Todo homem mediano sabe que em todos os setores, tanto faz, seja público ou privado, existe a famigerada “banda podre”. Não importa o salário que ganhem, sempre almejam mais, custe o que custar, abrem o caminho com demissões, perseguições, traições etc. E isto não é de hoje, desde os primórdios da humanidade existe inveja, traições, inimizades, perseguições, assassinatos. Porque a pessoa honesta incomoda. Se mantém com aquilo que ganha e não tem o que compre sua honestidade. Deita e dorme o sono do justo. E essa pessoa tem que ser tirada do caminho dos que têm uma má índole porque vão dar com a “língua nos dentes”. Mas o que essas pessoas parece que não sabem é que um dia a “casa cai”, mais como é muito dinheiro que esta em jogo, eles arriscam seus pescoços e colocam imóveis e fazem aplicações financeiras em nomes de “laranjas”.
Quando isso acontece, ninguém é réu confesso, ninguém sabe de nada, ele não tem boca, não tem ouvido.
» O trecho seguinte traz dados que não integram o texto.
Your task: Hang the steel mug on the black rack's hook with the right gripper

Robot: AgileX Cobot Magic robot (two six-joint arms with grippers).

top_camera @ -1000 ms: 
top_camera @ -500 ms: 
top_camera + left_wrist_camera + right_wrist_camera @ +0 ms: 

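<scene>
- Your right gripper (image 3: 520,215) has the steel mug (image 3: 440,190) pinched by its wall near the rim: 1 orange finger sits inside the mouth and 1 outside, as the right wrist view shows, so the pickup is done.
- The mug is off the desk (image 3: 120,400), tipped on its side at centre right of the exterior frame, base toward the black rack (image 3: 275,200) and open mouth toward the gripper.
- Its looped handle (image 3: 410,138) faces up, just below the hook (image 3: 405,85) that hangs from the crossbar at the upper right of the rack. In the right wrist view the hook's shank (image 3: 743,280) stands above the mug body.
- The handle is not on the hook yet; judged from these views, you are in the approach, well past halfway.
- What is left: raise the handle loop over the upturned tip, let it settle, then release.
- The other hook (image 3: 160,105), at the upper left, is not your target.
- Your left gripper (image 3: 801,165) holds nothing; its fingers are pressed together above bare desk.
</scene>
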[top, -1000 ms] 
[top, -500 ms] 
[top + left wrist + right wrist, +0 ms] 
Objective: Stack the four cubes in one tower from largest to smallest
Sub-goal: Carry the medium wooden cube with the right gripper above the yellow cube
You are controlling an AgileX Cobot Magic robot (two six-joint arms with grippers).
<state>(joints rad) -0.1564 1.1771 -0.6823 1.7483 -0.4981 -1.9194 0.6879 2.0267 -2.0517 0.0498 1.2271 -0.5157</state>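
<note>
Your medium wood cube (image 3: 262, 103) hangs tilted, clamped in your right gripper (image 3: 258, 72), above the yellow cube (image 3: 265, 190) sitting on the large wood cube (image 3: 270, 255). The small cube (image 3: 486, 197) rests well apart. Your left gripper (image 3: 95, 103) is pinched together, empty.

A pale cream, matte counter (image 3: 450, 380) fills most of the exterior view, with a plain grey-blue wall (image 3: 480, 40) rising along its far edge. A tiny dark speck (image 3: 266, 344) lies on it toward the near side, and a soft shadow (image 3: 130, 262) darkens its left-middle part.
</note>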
As únicas coisas que podem incriminá-los são filmagem ou gravações feitas com ordem judicial. Agora vejam se não for autorizado este tipo de prova como identificar pessoas “poderosas”, é personalidade acima de qualquer suspeita, é pessoa pública que tem sim que ser tratada de uma maneira diferente, segundo a Constituição Federal: Estabelece a Constituição no artigo 5º, I que “todos são iguais perante a lei”. Sob o ponto de vista processual, o princípio da isonomia concede às partes tratamento igualitário. No entanto, “o tratamento formalmente igualitário pode ser causa de grandes injustiças”. (GONÇALVES, 2004, p. 26).
Desta forma, é preciso observar o brocardo romano: “’tratar os iguais igualmente, e os desiguais desigualmente, na medida de sua desigualdade’”. (GONÇALVES, 2004, p. 26).
Segundo a Constituição Federal garante dos princípios fundamentais no artigo 1ª, III “a dignidade da pessoa humana”.
Como acentua Alexandre de Moraes, o direito à vida é o mais fundamental de todos os direitos, já que constitui-se em pré-requisito à existência e exercício de todos os demais direitos. A Constituição Federal, é importante ressaltar, protege a vida de forma geral, inclusive a uterina.
O Pacto Internacional sobre Direitos Civis e Políticos, aprovado pela XXI sessão da Assembléia Geral das Nações Unidas, reza que 1. O direito à vida é inerente à pessoa humana. Este direito deverá ser protegido pela lei, ninguém poderá ser arbitrariamente provado de sua vida. (Parte III, art. 6). O mínimo que toda a sociedade podia pedir, se ela assim desejar, é que a enfermeira seja reconduzida ao cargo. E se candidate a vereadora na próxima eleição.
Não seria o caso de interditar o Hospital de Base? Ou precisa de coragem? Assim, em poucos minutos todos os meios de comunicação estariam na porta querendo informação e poderia ter havido outro desfecho. Com certeza houve omissão de muitos. Isso não vai acabar em pizza ou vão comer as pizzas na Itália?